3 Ideas in 2 Minutes on Probabilistic Thinking
Ockham’s Razor, Bayesian Thinking & the Linda Problem
I. Ockham’s Razor
English philosopher William of Ockham on how to deal with competing hypotheses:
Simpler explanations are more likely to be correct; avoid unnecessary or improbable assumptions.
—William of Ockham
II. Bayesian Thinking
Farnam Street on how English statistician Thomas Bayes thought about chance in the 18th century:
The core of Bayesian thinking (or Bayesian updating, as it can be called) is this: given that we have limited but useful information about the world, and are constantly encountering new information, we should probably take into account what we already know when we learn something new. […]

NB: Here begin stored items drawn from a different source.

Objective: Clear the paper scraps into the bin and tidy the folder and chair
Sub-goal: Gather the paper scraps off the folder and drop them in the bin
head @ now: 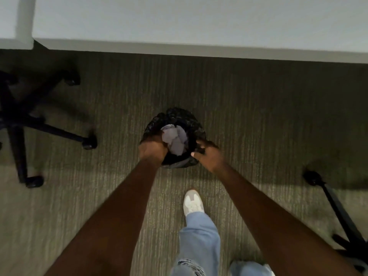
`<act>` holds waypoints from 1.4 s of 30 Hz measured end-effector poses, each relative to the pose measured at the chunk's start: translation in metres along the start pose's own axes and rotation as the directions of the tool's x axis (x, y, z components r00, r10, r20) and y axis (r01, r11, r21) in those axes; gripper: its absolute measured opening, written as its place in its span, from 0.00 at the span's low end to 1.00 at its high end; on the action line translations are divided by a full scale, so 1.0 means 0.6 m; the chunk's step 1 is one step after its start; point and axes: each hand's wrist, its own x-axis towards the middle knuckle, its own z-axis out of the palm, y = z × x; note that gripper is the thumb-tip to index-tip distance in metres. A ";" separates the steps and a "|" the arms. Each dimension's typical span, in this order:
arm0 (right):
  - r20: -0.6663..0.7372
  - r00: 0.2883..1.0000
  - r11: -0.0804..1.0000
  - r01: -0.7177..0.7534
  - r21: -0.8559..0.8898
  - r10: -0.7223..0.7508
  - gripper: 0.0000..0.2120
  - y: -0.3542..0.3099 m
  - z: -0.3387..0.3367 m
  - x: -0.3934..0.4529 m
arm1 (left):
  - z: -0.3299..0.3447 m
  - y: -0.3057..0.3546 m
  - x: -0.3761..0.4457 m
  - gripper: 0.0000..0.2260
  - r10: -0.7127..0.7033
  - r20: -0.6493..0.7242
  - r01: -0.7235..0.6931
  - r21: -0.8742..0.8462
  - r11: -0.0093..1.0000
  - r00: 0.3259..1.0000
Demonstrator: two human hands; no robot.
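Two hands at the bin [175,136], frame centre: left hand [152,150] clenched on crumpled paper scraps [175,139] over the liner, right hand [207,156] gripping the rim. Scraps nearly binned; chair [22,124], left, untidied; folder not visible.

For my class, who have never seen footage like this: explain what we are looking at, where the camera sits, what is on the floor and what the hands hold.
One picture, from a camera worn on a person's head, looking down. No machine: two bare arms reach to a small bin with a black liner on the carpet. The left hand grips the near-left rim; the right hand touches the right rim. Crumpled paper scraps lie inside. An office chair base stands left, another right, a white desk edge above.
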 end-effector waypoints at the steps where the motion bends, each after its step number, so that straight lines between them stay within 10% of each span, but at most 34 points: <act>1: -0.002 1.000 0.998 0.025 -0.066 -0.025 0.29 0.003 -0.006 -0.003 | 0.001 -0.002 -0.001 0.17 0.000 0.009 0.000 0.036 0.999 1.000; 28: -0.309 0.861 0.754 0.123 -0.645 -0.405 0.36 0.083 -0.223 -0.192 | -0.018 0.229 -0.153 0.32 0.443 0.019 -0.432 0.271 0.860 0.896; 42: -0.391 0.810 0.666 0.001 -0.746 -0.438 0.38 0.236 -0.418 -0.415 | 0.011 0.563 -0.314 0.33 0.710 0.009 -0.699 0.184 0.691 0.704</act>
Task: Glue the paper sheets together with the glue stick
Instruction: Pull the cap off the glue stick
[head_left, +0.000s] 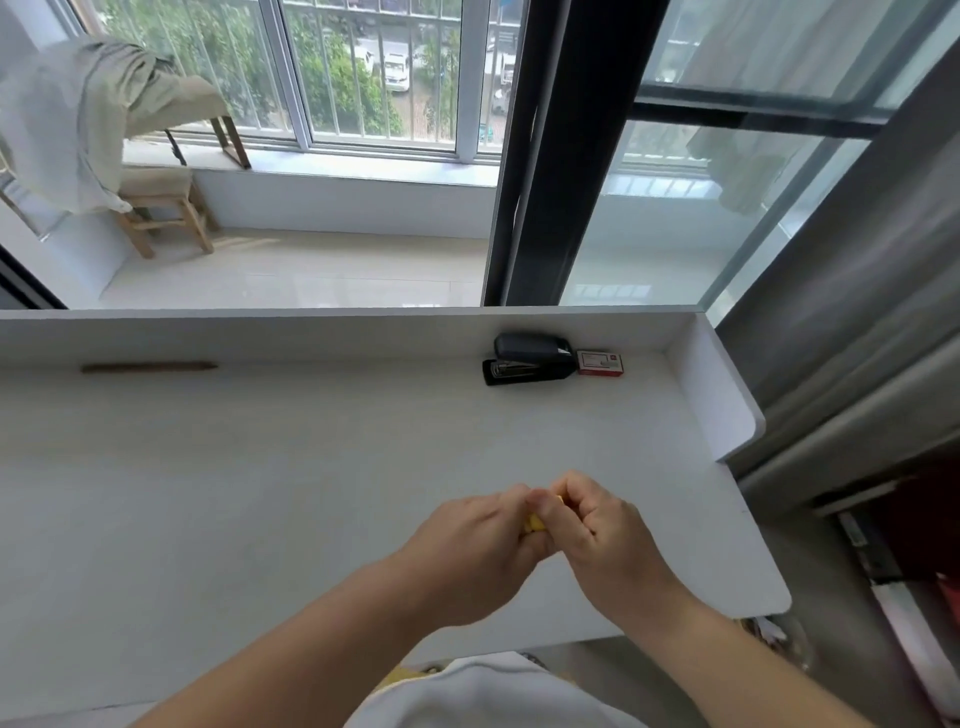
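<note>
Yellow glue stick (535, 521) – pinched between left hand (478, 540) and right hand (592, 530)

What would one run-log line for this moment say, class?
left hand: grips glue stick | right hand: grips glue stick | stage: handling over desk | paper: none seen

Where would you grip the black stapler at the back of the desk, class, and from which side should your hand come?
Grip the stapler across its long body, thumb on the near face and fingers behind, coming from above and the front. It lies lengthwise close to the desk's back wall, with the staple box against its right end, so those sides are blocked.
</note>
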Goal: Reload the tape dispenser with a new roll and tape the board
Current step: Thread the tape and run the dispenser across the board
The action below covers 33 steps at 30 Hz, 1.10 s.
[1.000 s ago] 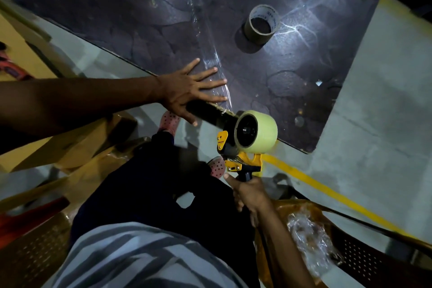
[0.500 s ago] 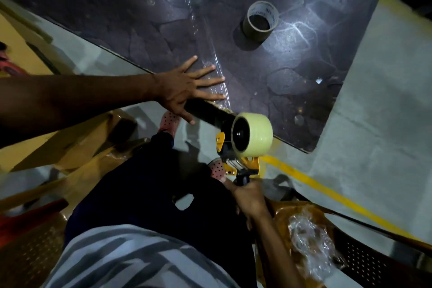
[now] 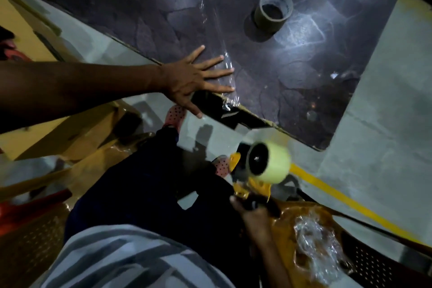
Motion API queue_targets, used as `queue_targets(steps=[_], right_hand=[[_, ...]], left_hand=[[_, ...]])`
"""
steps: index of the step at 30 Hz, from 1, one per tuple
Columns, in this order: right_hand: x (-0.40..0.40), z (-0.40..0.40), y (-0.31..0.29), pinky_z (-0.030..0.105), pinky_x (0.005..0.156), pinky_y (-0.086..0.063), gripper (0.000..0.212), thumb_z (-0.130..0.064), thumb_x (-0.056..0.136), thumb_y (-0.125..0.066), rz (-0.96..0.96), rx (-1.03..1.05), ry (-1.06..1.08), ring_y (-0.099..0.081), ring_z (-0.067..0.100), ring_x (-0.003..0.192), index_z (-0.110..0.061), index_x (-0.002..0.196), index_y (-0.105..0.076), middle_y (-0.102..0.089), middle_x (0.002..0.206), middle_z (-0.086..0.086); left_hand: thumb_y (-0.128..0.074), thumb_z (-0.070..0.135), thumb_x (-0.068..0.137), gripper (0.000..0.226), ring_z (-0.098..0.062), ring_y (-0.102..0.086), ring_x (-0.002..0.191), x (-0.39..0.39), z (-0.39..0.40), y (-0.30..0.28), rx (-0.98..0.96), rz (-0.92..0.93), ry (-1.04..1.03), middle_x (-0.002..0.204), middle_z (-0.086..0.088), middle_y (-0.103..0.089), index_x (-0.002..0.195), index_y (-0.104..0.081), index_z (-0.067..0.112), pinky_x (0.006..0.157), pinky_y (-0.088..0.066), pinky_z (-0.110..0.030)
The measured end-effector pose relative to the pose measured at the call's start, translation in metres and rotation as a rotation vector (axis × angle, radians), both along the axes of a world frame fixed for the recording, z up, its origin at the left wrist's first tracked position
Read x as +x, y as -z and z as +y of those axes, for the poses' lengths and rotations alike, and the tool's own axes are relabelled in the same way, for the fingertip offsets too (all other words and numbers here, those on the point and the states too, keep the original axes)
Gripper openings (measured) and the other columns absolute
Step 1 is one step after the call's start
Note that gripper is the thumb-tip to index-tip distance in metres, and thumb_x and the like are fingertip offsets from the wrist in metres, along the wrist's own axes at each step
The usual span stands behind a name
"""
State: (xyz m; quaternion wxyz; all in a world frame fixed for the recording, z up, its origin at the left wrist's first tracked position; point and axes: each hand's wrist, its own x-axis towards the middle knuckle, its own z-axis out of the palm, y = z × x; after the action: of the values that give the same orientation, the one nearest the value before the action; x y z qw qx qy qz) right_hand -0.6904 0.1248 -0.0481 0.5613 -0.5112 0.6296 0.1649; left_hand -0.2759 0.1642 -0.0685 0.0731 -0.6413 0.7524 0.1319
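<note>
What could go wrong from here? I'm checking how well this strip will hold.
1. The tape strip looks wrinkled near the board edge, so it may lift or trap air.
2. The left hand presses only the near end; the far length could peel.
3. The tape dispenser in the right hand is off the board; loose tape between them may stick to itself.

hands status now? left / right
Left hand: open, fingers spread, flat on the board.
Right hand: closed on the tape dispenser handle.
</note>
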Motion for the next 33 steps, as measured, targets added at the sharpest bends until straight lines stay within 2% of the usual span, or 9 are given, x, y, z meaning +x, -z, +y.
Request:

Consider the headline “Violent Stabbings on the Rise.” Without Bayesian thinking, you might become genuinely afraid because your chances of being a victim of assault or murder is higher than it was a few months ago. But a Bayesian approach will have you putting this information into the context of what you already know about violent crime.
You know that violent crime has been declining to its lowest rates in decades. Your city is safer now than it has been since this measurement started. Let’s say your chance of being a victim of a stabbing last year was one in 10,000, or 0.01%. The article states, with accuracy, that violent crime has doubled. It is now two in 10,000, or 0.02%. Is that worth being terribly worried about? The prior information here is key. When we factor it in, we realize that our safety has not really been compromised.
III. The Linda Problem
Consider the following scenario proposed by psychologists Daniel Kahneman and Amos Tversky in the 1980s:
Linda is 31 years old, single, outspoken, and very bright. She majored in philosophy. As a student, she was deeply concerned with issues of discrimination and social justice, and also participated in anti-nuclear demonstrations.
Which is more probable?
Linda is a bank teller.
Linda is a bank teller and is active in the feminist movement.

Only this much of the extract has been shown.